Sigh, I realized that Intel's pfn_to_dma_pte() (main lookup function for
map/unmap/iova_to_phys) does something a little off when it finds a non-present
PTE. It allocates a page table to it; which is not OK in this specific case (I
would argue it's neither for iova_to_phys but well maybe I misunderstand the
expectation of that API).

AMD has no such behaviour, though that driver per your earlier suggestion might
need to wait until -rc1 for some of the refactorings get merged. Hopefully we
don't need to wait for the last 3 series of AMD Driver refactoring (?) to be
done as that looks to be more SVA related; Unless there's something more
specific you are looking for prior to introducing AMD's domain_alloc_user().
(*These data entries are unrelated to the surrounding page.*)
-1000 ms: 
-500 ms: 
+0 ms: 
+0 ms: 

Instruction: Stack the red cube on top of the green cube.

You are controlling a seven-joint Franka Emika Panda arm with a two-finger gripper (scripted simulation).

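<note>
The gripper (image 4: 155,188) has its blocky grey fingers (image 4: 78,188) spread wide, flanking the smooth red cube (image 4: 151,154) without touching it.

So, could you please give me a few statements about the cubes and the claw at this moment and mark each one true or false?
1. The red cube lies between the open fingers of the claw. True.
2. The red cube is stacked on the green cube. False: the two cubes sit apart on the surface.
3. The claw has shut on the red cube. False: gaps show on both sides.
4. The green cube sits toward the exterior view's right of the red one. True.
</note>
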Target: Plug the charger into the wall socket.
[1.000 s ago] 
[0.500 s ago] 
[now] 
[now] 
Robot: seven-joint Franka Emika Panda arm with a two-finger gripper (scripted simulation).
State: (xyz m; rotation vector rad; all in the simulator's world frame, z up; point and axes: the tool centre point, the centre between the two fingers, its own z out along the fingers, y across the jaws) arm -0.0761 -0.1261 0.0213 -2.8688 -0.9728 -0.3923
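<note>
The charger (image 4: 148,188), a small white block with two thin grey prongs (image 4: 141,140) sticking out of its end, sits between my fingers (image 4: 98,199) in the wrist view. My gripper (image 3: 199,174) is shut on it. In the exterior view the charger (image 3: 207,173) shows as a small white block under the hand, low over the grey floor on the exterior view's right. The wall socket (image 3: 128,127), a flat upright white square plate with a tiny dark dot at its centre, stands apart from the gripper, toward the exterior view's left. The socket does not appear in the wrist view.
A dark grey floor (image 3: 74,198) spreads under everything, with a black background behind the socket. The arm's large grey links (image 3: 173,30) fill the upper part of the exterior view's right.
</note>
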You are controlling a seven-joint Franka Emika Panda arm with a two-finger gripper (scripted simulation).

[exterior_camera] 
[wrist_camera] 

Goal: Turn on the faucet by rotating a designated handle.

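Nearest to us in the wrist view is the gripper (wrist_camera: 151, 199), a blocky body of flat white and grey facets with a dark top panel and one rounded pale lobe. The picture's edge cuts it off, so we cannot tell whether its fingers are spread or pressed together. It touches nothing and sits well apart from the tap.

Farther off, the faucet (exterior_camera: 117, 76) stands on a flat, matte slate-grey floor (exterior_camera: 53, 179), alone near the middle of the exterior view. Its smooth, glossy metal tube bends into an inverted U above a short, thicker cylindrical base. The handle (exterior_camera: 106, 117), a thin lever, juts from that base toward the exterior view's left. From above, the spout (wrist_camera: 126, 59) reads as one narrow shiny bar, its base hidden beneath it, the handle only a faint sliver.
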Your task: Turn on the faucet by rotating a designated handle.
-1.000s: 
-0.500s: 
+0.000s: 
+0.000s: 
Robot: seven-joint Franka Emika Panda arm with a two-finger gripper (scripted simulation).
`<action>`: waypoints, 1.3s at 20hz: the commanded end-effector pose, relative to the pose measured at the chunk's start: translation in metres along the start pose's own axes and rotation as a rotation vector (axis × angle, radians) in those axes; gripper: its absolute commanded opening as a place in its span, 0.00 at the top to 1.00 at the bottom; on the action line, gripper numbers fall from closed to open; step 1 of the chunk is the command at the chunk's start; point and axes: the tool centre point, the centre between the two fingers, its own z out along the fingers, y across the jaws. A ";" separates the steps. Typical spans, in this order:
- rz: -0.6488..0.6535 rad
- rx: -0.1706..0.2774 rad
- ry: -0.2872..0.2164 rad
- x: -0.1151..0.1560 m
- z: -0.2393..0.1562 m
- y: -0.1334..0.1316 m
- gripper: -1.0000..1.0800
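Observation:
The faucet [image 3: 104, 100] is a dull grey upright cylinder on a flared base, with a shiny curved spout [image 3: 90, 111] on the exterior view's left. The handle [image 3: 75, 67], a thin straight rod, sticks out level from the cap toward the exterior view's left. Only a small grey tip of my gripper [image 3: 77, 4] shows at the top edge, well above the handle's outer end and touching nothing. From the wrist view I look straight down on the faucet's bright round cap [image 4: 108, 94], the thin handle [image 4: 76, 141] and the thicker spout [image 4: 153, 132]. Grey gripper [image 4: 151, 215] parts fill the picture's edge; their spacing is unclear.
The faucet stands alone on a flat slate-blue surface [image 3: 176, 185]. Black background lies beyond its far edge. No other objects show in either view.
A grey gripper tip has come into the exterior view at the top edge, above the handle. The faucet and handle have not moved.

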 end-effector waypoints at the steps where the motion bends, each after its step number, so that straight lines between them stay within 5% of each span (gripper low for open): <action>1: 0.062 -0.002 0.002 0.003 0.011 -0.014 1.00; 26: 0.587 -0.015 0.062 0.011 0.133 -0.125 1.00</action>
Anyhow, let me fix this, and post an update. Perhaps it's best I target this for
-rc1 and have improved page-table walkers all at once [the iommufd_log_perf
thingie below unlikely to be part of this set right away]. I have been playing
with the AMD driver a lot more on baremetal, so I am getting confident on the
snippet below (even with big IOVA ranges). I'm also retrying to see in-house if
there's now a rev3.0 Intel machine that I can post results for -rc1 (last time
in v2 I didn't; but things could have changed).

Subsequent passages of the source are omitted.